USA rozważają rozszerzenie misji szkoleniowej na Ukrainie

Od kwietnia 300 wojskowych ze 173. brygady powietrznodesantowej armii Stanów Zjednoczonych szkoli 900 żołnierzy ukraińskiej Gwardii Narodowej, która podlega Ministerstwu Spraw Wewnętrznych w Kijowie.

2015-07-14, 06:47

USA rozważają rozszerzenie misji szkoleniowej na Ukrainie
Na wschodzie Ukrainy wciąż dochodzi do starć. Foto: PAP/EPA/SERGEI KOZLOV

Jak poinformował w poniedziałek dowódca wojsk lądowych USA w Europie generał Ben Hodges, amerykańskie władze rozważają rozszerzenie prowadzonej od kwietnia misji szkoleniowej na ukraińskie siły zbrojne i wojska specjalne.

- Objęcie programem szkoleń także sił podlegających ukraińskiemu Ministerstwu Obrony nie oznaczałoby, że USA zamierzają dostarczać Ukrainie broń śmiercionośną - zastrzegł Hodges.

Stany Zjednoczone dostarczają siłom ukraińskim sprzęt nieśmiercionośny, mający wspomóc rządowe oddziały w prowadzonej na wschodzie kraju walce z prorosyjskimi separatystami.

Amerykański generał powiedział, że wartość sprzętu przekazanego dotąd Ukrainie "idzie w miliony dolarów". Są to m.in. opancerzone pojazdy Humvee, hełmy, noktowizory i leki.

KRYZYS UKRAIŃSKI: SERWIS SPECJALNY >>>

Premier Ukrainy z wizytą w Białym Domu

Arsenij Jaceniuk przyleciał do Waszyngtonu w związku z forum biznesowym USA-Ukraina. W poniedziałek spotkał się w Białym Domu z wiceprezydentem Joe Bidenem. Do rozmowy dołączył, co nie było planowane, prezydent Barack Obama.

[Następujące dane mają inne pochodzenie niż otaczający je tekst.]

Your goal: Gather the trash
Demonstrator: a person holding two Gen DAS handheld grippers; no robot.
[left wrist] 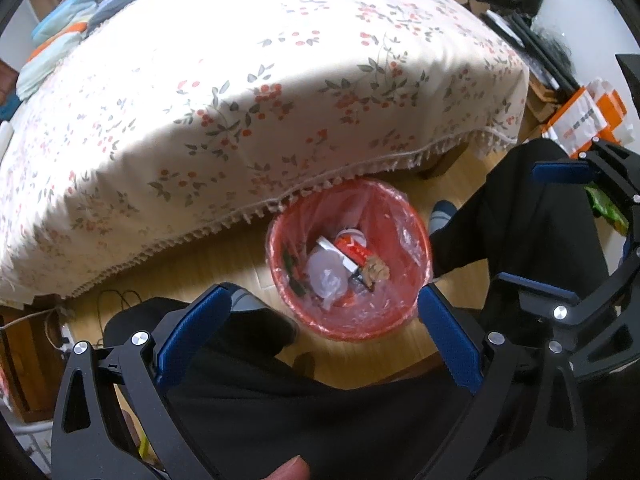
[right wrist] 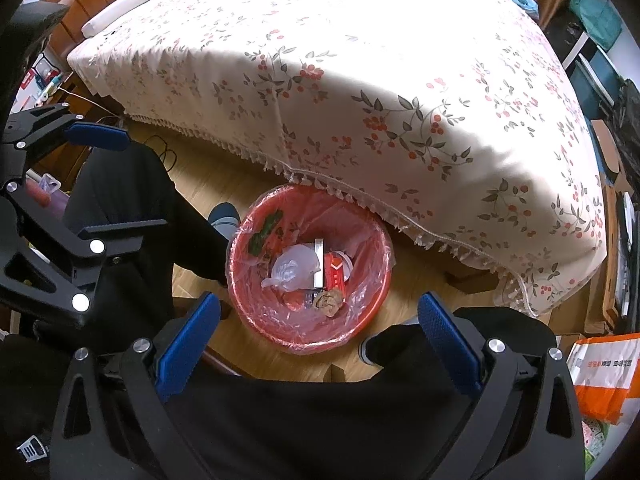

Biały Dom przekazał w komunikacie, że Obama wyraził "niezachwiane poparcie dla suwerenności i terytorialnej integralności Ukrainy". Zapewnił lidera ukraińskiego rządu o "zobowiązaniu USA do utrzymania sankcji wobec Rosji do czasu pełnego wdrożenia zobowiązań wynikających z porozumień z Mińska".

Zgodnie z mińskimi porozumieniami pokojowymi na wschodzie Ukrainy od 15 lutego miało obowiązywać zawieszenie broni między siłami ukraińskimi a separatystami wspieranymi przez Rosję. Następnie z obu stron miało być wycofane ciężkie uzbrojenie i wytyczona strefa buforowa o szerokości od 50 do 70 km. Termin ten nie został dotrzymany a w Donbasie wciąż dochodzi do starć.

Amerykańscy politycy pochwalili rząd Ukrainy za działania na rzecz realizacji tych porozumień, w tym za złożenie projektu poprawki konstytucyjnej w sprawie decentralizacji, a także za "ambitny program reform gospodarczych" oraz "zdecydowane stanowisko wobec populistycznych działań, które mogłyby podważyć stabilność finansową Ukrainy".

Obama i Biden podkreślili też konieczność przeprowadzenia przez Ukrainę reformy sektora energetycznego, w celu wypełnienia przez kraj zobowiązań wobec Międzynarodowego Funduszu Walutowego i innych międzynarodowych instytucji finansowych.